What is needed =
Copy exactly the lines that run from the top of the listing to the line containing "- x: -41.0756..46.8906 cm", both ends included, and omit the pictures.

Dataset =
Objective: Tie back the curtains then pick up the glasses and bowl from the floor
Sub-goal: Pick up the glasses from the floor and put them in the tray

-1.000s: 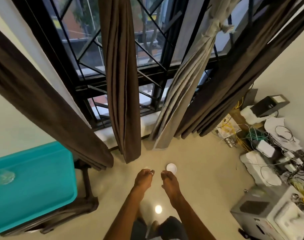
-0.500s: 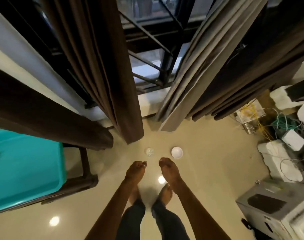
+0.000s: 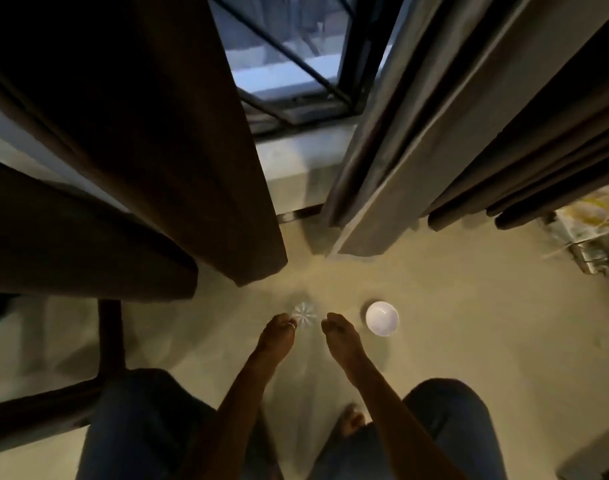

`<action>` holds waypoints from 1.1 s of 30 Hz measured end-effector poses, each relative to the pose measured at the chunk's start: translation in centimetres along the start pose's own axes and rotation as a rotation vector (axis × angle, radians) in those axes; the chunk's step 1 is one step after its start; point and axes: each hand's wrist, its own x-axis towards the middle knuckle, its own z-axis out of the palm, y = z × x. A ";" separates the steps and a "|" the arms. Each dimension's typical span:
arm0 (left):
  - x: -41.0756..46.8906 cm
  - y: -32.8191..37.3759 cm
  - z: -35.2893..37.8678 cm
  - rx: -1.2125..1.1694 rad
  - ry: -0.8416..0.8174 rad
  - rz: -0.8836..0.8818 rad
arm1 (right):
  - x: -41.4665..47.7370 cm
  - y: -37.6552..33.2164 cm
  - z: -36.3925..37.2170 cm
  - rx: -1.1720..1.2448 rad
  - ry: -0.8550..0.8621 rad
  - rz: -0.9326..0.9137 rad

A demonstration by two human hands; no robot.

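A clear cut glass point(image 3: 304, 314) stands on the beige floor between my two hands. My left hand point(image 3: 277, 336) reaches down with its fingertips at the glass's left rim; whether it touches is unclear. My right hand point(image 3: 341, 336) hangs just right of the glass, fingers curled loosely, holding nothing. A small white bowl point(image 3: 382, 318) sits on the floor a little right of my right hand. A dark brown curtain point(image 3: 178, 140) hangs at the left and a grey curtain point(image 3: 410, 143) at the right, both ending just above the floor.
A darker curtain point(image 3: 538, 140) hangs at far right over a pile of yellow cables and boxes point(image 3: 587, 230). A dark wooden stand leg point(image 3: 110, 341) rises at left. The window sill point(image 3: 296, 157) and black grille lie ahead. My knees in blue jeans point(image 3: 445, 420) frame the bottom.
I have bent down much closer to the floor. Both hands have dropped toward the glass, which now lies between them; the teal tray has left the view.
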 end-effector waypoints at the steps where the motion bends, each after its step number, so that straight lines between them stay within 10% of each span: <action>1: 2.3 -0.5 0.9 0.023 0.010 0.002 | 2.2 0.9 0.5 0.001 0.013 -0.005; 17: 20.3 -8.4 8.8 -0.166 -0.065 -0.014 | 21.2 11.1 8.2 0.000 -0.056 -0.003; 33: -2.6 1.1 3.4 -0.202 0.162 0.061 | -3.7 -1.8 -0.8 0.199 0.071 -0.081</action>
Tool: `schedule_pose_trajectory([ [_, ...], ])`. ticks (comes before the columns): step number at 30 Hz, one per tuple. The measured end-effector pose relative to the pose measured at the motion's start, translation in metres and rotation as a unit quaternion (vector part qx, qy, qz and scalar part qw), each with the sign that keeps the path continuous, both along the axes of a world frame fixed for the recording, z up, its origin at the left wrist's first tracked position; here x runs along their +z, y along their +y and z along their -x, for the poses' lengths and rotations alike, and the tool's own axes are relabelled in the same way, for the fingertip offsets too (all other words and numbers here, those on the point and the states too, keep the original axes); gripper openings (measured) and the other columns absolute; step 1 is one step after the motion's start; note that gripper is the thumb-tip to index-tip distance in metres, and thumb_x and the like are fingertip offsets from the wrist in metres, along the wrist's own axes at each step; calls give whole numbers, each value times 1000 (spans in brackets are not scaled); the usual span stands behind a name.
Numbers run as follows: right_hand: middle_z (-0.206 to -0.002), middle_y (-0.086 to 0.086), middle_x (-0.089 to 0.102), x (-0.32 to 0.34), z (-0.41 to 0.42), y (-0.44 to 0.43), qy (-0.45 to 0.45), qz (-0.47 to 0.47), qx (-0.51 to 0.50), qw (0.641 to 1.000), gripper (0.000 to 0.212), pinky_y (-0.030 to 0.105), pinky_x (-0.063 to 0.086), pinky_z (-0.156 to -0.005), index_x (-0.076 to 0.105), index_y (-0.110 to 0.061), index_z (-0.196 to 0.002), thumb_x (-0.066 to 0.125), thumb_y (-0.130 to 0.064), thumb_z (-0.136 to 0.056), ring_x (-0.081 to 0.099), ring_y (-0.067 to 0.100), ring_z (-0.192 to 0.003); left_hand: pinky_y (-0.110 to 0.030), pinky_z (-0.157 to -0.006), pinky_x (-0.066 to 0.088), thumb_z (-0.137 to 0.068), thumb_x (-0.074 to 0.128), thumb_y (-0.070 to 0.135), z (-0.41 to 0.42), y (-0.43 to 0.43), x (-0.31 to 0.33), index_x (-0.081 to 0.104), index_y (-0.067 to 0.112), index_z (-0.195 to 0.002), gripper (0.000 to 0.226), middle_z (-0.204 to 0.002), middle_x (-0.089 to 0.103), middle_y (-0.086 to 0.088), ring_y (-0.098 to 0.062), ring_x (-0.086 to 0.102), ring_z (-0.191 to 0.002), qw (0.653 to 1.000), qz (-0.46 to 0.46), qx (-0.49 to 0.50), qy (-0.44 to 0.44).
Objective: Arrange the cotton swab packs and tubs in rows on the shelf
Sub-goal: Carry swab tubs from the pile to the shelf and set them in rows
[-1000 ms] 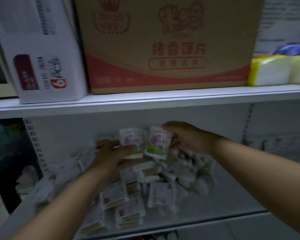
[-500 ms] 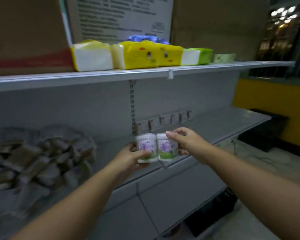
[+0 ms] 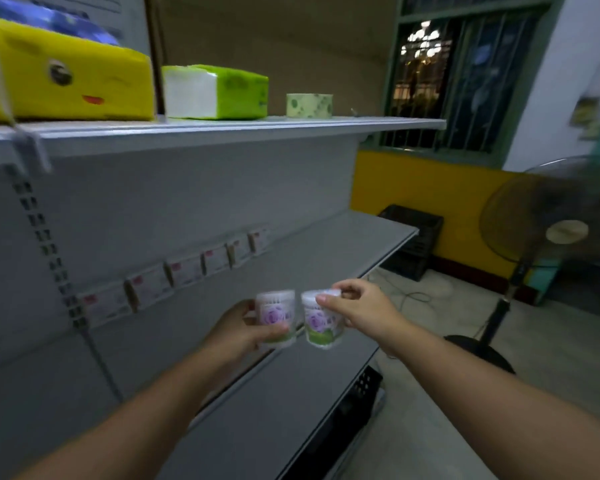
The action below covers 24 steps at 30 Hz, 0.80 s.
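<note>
I hold two small clear cotton swab tubs with purple flower labels side by side in the air. My left hand [image 3: 240, 330] grips the left tub [image 3: 277, 317] around its body. My right hand [image 3: 362, 308] holds the right tub [image 3: 321, 322] by its lid and upper rim. Both tubs hang in front of the bare grey middle shelf [image 3: 329, 247], just above its front edge. A row of several flat cotton swab packs [image 3: 184, 271] stands against the shelf's back panel. The pile of loose packs is out of view.
The upper shelf [image 3: 257, 128] carries yellow tissue packs [image 3: 66, 81], a green tissue pack [image 3: 215, 93] and a green tape roll [image 3: 309, 105]. A lower shelf [image 3: 284, 403] juts out below. A standing fan [image 3: 548, 223] and a black crate [image 3: 413, 240] are on the floor at right.
My view has swung right along the shelf, away from the pile of packs. Both hands carried the two tubs along, still held side by side.
</note>
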State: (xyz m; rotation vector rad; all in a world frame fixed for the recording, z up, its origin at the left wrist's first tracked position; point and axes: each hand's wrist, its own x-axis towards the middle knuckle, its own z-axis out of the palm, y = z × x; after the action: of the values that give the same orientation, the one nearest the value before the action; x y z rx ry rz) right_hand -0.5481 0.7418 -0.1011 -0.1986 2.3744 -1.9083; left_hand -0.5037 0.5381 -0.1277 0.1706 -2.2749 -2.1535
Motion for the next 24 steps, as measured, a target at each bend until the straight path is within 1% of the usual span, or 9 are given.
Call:
schedule_pose_trajectory([
  [2,-91,-4,65,4,28,16,13,-19,-11,1000,43,19,51,-68,61,-13,-108,80,-29,-72,63,9,-83,-32,-75,47,-69,82,14,38,12,-1,61,12,-109,45,-103,70,-7,-23,66,-93,1000,11,4,-4],
  [4,-93,-4,63,7,56,33,28,-29,-29,999,45,17,49,-68,59,-14,-111,80,-27,-73,61,9,-84,-29,-71,49,-69,81,10,74,27,-3,60,11,-108,44,-102,71,-8,-22,67,-90,1000,6,-2,1],
  [7,-101,-5,61,-4,92,61,25,-19,-66,997,49,18,50,-70,54,-17,-113,81,-24,-73,62,8,-88,-34,-75,56,-51,87,11,115,58,-13,62,6,-105,60,-98,72,-11,-22,69,-85,1000,8,13,12],
  [11,-105,2,65,-30,136,102,6,7,-105,994,48,21,50,-67,52,-15,-110,81,-20,-72,65,12,-90,-34,-72,55,-45,84,27,155,92,-27,64,18,-88,48,-82,73,1,-15,69,-75,997,48,67,1],
  [13,-107,3,66,-37,164,121,5,9,-109,994,45,24,50,-68,54,-16,-107,81,-20,-72,65,15,-92,-33,-72,54,-48,88,23,180,104,-30,64,19,-85,44,-80,72,4,-14,69,-75,994,66,83,5],
  [17,-108,5,65,-40,231,148,11,27,-81,996,43,30,51,-80,54,-14,-107,80,-17,-73,64,19,-96,-24,-66,51,-64,86,12,235,134,-32,60,22,-86,36,-83,69,6,-9,66,-74,990,77,120,15],
  [19,-105,5,64,-41,261,157,22,35,-56,998,43,26,50,-79,54,-14,-107,80,-16,-73,63,16,-94,-22,-65,50,-65,85,14,258,152,-34,58,23,-83,34,-82,67,8,-7,64,-74,985,83,148,12],
  [22,-98,-5,63,-42,300,163,47,37,-12,998,44,13,49,-68,52,-18,-109,79,-15,-74,61,7,-88,-22,-67,49,-65,85,18,284,173,-40,63,19,-90,34,-87,71,3,-10,66,-77,976,85,201,-2],
  [24,-98,-4,63,-45,322,161,62,23,16,998,41,17,52,-72,53,-22,-108,78,-18,-76,62,9,-89,-22,-67,49,-63,86,23,295,180,-43,65,19,-94,37,-88,72,4,-8,66,-77,970,93,224,-12],
])
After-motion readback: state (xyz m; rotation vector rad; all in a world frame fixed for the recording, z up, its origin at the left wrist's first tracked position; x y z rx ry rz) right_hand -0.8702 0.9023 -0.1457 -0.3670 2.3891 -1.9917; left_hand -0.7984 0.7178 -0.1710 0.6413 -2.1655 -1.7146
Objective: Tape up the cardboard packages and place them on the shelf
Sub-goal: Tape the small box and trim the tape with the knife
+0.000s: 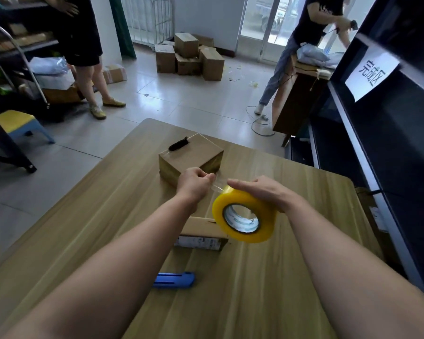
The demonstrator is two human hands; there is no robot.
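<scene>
Left hand [194,184] pinches the clear tape end [217,185], right hand [262,192] holds the round yellow tape roll [242,199], just above the flat brown cardboard box [201,228].

Bright daylight comes through the glass doors [262,25] at the far wall, blown out white. Soft sheen on the floor tiles [181,99] and the table [83,228]. Shelf unit [389,155] at right is dark, underexposed. Heavy wide-angle bending at frame edges; bottom corners soft, slight blur overall.
</scene>
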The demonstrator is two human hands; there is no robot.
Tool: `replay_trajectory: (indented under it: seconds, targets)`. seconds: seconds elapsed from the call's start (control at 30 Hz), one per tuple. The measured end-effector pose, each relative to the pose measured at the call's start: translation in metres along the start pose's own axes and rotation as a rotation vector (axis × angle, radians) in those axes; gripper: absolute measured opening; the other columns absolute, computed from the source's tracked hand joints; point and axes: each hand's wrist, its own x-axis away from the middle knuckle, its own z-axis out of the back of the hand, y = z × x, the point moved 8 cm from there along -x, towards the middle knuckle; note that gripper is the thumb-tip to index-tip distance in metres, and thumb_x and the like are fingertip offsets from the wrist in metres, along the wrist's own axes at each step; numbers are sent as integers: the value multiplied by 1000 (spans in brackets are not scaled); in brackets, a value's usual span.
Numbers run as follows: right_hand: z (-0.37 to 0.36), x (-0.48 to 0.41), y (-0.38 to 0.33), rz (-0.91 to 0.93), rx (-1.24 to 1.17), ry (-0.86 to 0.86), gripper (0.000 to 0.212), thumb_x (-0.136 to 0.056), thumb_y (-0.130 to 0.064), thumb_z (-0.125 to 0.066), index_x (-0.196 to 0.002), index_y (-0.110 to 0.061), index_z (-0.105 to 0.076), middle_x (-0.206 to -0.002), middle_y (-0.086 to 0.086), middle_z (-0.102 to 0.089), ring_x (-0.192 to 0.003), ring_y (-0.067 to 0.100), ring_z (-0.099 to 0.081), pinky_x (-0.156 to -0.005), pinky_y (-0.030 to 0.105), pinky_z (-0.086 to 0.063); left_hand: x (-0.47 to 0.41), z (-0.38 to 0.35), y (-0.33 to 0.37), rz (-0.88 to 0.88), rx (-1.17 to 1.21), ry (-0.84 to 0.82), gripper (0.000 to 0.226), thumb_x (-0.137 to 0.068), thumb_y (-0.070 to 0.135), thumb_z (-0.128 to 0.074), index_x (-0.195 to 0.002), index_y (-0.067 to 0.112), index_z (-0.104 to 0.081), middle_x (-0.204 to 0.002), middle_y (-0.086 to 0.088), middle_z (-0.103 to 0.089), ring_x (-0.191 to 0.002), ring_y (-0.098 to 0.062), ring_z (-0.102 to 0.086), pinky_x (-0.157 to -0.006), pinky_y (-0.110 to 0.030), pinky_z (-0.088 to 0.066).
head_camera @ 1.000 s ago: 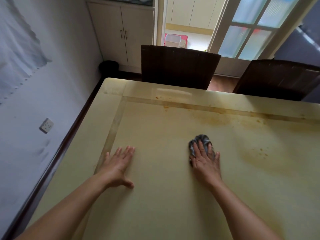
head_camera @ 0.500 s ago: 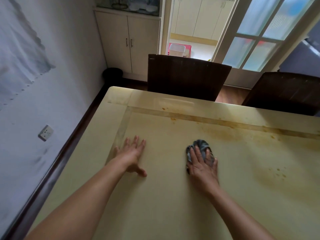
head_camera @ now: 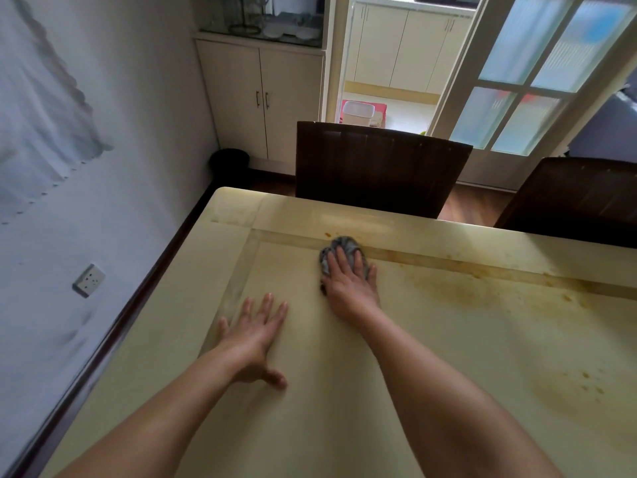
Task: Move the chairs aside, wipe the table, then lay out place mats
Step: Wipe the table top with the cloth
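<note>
A cream table (head_camera: 448, 357) with orange-brown stains fills the lower view. My right hand (head_camera: 350, 282) presses a grey cloth (head_camera: 339, 248) flat against the table, near the stained inlay strip at the far side; its fingers lie straight over the cloth. My left hand (head_camera: 255, 334) rests flat on the table with fingers spread, closer to me and to the left. Two dark brown chairs stand at the far edge: one (head_camera: 375, 167) straight ahead, another (head_camera: 579, 194) at the right. No place mats are in view.
A wall with a socket (head_camera: 89, 280) runs close along the table's left edge. A black bin (head_camera: 229, 163) sits by a cream cabinet (head_camera: 262, 94). Glass-paned doors (head_camera: 524, 88) stand behind the chairs, with a doorway to a kitchen beyond.
My right hand has pushed the cloth away from me, up to the stained strip near the far edge. The left hand stays flat on the table. The view has tilted upward.
</note>
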Motion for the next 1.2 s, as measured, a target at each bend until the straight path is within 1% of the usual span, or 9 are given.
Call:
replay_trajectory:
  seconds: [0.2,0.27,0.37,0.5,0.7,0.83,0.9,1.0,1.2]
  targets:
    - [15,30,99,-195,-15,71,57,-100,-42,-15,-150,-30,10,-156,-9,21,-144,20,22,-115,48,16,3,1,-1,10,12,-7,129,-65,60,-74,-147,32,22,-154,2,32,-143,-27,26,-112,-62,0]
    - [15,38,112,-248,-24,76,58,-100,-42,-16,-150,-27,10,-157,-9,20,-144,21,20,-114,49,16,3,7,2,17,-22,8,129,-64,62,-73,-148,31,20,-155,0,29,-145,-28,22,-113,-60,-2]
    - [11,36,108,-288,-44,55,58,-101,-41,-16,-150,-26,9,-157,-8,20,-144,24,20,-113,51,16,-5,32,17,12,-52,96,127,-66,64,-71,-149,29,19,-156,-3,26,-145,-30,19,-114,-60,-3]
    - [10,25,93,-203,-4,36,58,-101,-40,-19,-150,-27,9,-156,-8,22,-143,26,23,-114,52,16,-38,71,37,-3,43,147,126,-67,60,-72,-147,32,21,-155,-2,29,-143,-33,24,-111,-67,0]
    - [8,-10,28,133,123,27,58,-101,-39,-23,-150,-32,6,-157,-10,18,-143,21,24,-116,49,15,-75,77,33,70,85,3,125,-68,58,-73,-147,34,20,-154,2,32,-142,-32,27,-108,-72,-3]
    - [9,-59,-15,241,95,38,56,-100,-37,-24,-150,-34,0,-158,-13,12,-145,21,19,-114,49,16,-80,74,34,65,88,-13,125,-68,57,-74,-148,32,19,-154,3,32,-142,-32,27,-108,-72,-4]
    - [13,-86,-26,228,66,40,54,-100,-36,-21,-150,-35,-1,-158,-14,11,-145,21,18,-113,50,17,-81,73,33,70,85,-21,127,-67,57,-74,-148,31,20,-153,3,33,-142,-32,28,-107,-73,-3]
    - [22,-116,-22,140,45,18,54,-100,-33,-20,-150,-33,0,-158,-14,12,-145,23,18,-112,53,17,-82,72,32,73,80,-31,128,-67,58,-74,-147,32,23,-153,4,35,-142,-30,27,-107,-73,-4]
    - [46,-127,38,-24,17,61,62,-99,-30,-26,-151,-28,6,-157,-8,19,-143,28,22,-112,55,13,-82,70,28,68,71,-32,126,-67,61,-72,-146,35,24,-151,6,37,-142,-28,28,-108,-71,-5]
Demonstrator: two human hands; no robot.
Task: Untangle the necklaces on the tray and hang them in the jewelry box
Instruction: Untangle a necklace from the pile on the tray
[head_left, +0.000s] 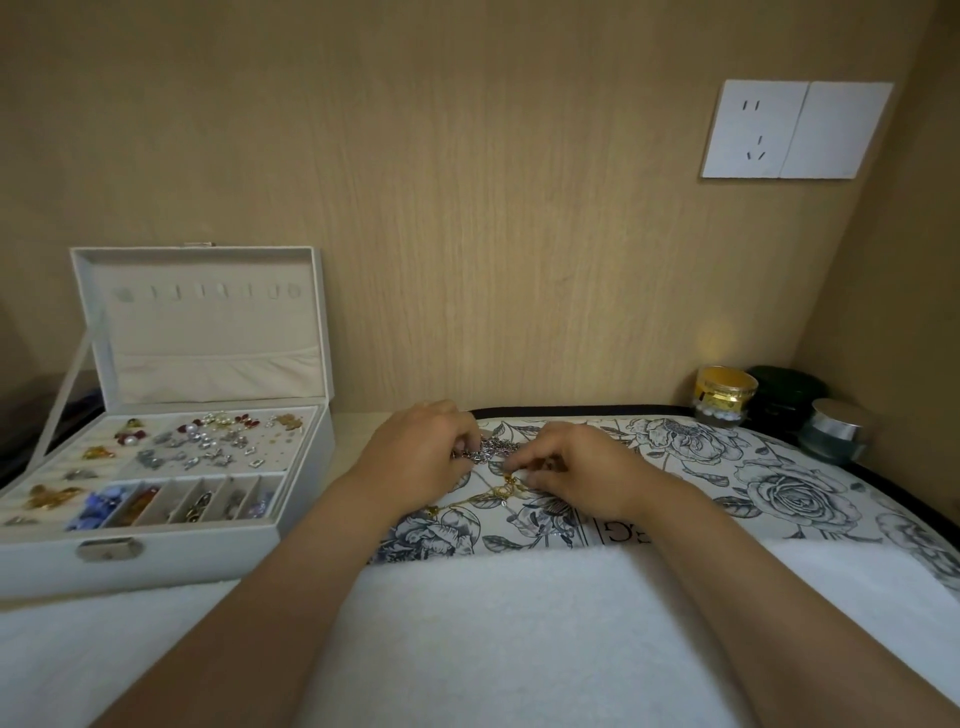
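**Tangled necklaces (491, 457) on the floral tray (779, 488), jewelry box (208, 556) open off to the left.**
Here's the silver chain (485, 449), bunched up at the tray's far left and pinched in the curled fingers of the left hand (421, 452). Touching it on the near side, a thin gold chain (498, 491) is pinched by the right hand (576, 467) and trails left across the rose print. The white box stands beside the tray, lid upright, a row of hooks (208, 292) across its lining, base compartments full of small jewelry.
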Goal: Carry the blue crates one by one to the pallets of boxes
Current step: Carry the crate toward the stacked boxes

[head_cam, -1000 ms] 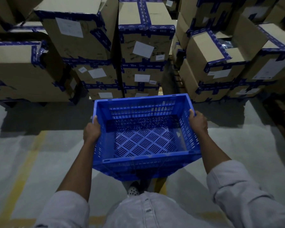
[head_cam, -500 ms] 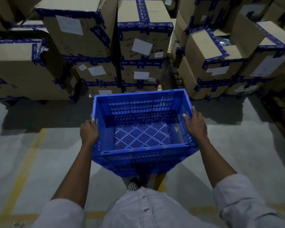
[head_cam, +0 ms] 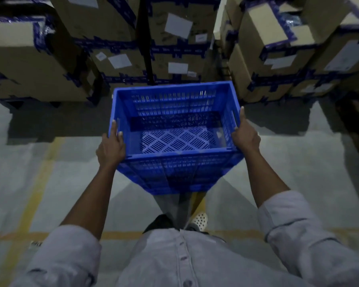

Solution for this task =
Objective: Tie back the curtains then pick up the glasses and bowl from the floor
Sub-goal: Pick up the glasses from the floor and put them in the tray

-1.000s: 
-0.500s: 
+0.000s: 

`<action>` holds waypoints from 1.1 s of 30 Hz measured end-effector poses, each relative to the pose measured at the chunk's start: translation in centimetres along the start pose's own axes and rotation as a rotation vector (axis × angle, radians) in those axes; the chunk's step 1 is one step after its start; point and axes: each hand's wrist, its own x-axis towards the middle knuckle, its own z-axis out of the palm, y = z × x. A ";" separates the steps and a "|" the arms. Each dimension's typical span:
arm0 (left):
  - x: -41.0756..46.8906 cm

The full answer has now been given.